Décès de Philippe de Schoutheete, grand diplomate belge et européen

Formé à l’école des Spaak et Harmel, il a été au coeur de la construction européenne.

Ch. Ly.
Décès de Philippe de Schoutheete, grand diplomate belge et européen
©Photo News

L’un des plus fins diplomates de la Belgique et de l’Europe, Philippe de Schoutheete de Tervarent, est décédé jeudi à Bruxelles à l’âge de 84 ans, annonce sa famille. Il venait de publier à l’Académie royale de Belgique un livre didactique sur l’euro, dont il fut un des artisans en négociant pour la Belgique le traité de Maastricht.

Ce Traité entré en vigueur en 1993 allait ouvrir la voie à l’Union économique et monétaire. Philippe de Schoutheete était alors le représentant permanent de la Belgique auprès de l’UE, une position clé qu’il tint entre 1987 et 1997. Au sein du Coreper, le comité des ambassadeurs auprès de l’UE, il devint un doyen très écouté.

L’Allemagne, l’été de 1945

Né à Berlin en 1932, d’un père diplomate et d’une mère française très proche du général De Gaulle, Philippe de Schoutheete a été marqué par la guerre. Ce fut un événement fondateur de sa génération qui vit la construction européenne comme une nécessité vitale pour réparer les erreurs de la société tout entière. "J’ai traversé l’Allemagne en voiture durant l’été 1945", dira-t-il plus tard. "C’est évidemment quelque chose qu’on oublie pas."

Devenu diplomate en 1959, il fut envoyé au Caire pour rétablir les relations avec l’Egypte rompues à la suite de la mort du dirigeant congolais Lumumba. D’importants intérêts étaient en jeu puisque l’Egypte avait saisi de nombreux biens belges, dont les Tramways du Caire, le réseau électrique de la ville, deux grands hôtels et des champs pétroliers. Le jeune diplomate négocia discrètement avec un ami de Nasser pour contourner la colère du Raïs. Il fut ensuite porte-parole de Paul-Henri Spaak et de Pierre Harmel. De là date sa très grande amitié avec Etienne Davignon. Il rédigea le rapport Tindemans sur l’Union européenne en 1975. Il fut à deux reprises posté en Espagne, un pays qu’il affectionnait et où il cofonda la Fondation Carlos De Amberes. On le vit chef de cabinet de Charles-Ferdinand Nothomb, directeur général du ministère des Affaires étrangères, mais c’est son empreinte sur la diplomatie multilatérale qui fut le point marquant de sa carrière.

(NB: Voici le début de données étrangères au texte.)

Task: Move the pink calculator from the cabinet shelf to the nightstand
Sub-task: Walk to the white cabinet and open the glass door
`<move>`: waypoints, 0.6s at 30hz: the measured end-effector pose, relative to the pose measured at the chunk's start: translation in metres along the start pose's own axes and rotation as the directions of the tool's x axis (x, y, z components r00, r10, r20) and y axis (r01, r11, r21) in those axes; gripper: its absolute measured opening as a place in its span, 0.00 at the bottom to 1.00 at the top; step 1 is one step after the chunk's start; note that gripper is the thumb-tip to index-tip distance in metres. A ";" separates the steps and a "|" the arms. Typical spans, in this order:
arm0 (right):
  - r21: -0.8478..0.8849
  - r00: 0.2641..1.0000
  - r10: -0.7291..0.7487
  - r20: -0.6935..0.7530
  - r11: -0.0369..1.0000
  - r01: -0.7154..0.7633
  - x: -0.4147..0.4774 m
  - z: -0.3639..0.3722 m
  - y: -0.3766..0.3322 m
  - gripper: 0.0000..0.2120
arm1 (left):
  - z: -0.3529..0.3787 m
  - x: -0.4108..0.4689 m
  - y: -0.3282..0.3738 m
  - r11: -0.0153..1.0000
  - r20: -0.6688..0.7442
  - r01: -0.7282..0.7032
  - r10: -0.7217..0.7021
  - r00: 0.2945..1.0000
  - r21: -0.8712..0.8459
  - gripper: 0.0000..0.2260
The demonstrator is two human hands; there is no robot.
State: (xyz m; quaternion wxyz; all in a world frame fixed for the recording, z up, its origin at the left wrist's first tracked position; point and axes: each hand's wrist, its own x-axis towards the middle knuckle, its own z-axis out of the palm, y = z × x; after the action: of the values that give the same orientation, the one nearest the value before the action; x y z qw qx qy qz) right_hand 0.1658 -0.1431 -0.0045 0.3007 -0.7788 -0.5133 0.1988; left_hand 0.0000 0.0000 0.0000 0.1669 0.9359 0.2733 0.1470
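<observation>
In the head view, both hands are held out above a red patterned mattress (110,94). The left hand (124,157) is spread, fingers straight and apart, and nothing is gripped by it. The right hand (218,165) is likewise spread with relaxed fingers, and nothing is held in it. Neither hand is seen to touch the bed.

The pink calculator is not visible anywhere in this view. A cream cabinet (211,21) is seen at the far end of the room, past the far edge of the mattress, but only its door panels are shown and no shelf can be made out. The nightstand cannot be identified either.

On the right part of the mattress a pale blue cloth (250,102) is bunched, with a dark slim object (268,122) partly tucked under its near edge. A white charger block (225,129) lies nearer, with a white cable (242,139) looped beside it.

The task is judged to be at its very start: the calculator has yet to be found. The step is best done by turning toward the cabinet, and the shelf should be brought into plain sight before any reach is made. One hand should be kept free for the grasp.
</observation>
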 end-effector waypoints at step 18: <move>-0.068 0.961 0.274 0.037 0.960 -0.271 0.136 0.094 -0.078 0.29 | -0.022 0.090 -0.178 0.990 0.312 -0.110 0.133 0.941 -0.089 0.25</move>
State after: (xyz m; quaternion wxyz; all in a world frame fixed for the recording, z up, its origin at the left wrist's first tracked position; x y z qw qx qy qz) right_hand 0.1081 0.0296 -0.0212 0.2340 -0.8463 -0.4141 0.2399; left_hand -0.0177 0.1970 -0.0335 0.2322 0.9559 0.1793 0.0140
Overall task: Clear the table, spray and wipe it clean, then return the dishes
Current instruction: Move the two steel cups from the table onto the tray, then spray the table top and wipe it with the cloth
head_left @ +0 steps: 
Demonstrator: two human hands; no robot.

Un orfèvre du multilatéral

Gentleman aristocrate, l’homme avait un grand sens de l’humour, qui pouvait être cassant si quelque chose lui déplaisait. Mais fin diplomate, il n’avait pas d’égal pour trouver la voie du milieu et le compromis. Ce fut là qu’il excella pour défendre les intérêts de l’Europe. Dans une contribution qu’il rédigea pour "La Libre Belgique" en pleine crise irakienne en 2003, il expliqua les grands principes qui doivent selon lui guider la diplomatie multilatérale : s’exprimer clairement sur ses principes et sa politique, admettre que des désaccords sont inévitables, les surmonter "sans en aucun cas condamner ou vitupérer contre ceux qui les formulent", enfin, être prévisible car "rien ne fait autant de dégâts que l’imprévu". Il termina son article par une phrase prophétique, dont on mesure tout le poids aujourd’hui en Irak et en Syrie: "Le monde d’après Saddam Hussein aura sans doute besoin de beaucoup de diplomatie."

Très actif à la retraite

A la retraite, Philippe de Schoutheete est resté très actif. Il fut conseiller du commissaire Michel Barnier (chargé aujourd’hui de négocier le Brexit au nom de l’exécutif européen), représentant de l’Ordre de Malte auprès de la Commission européenne, professeur à l’UCL et au Collège d’Europe et membre de l’Académie royale. Le roi Albert II l’avait fait Baron en 1993.

Marié et père de deux fils, Philippe de Schoutheete sera enterré mercredi prochain à Bruxelles.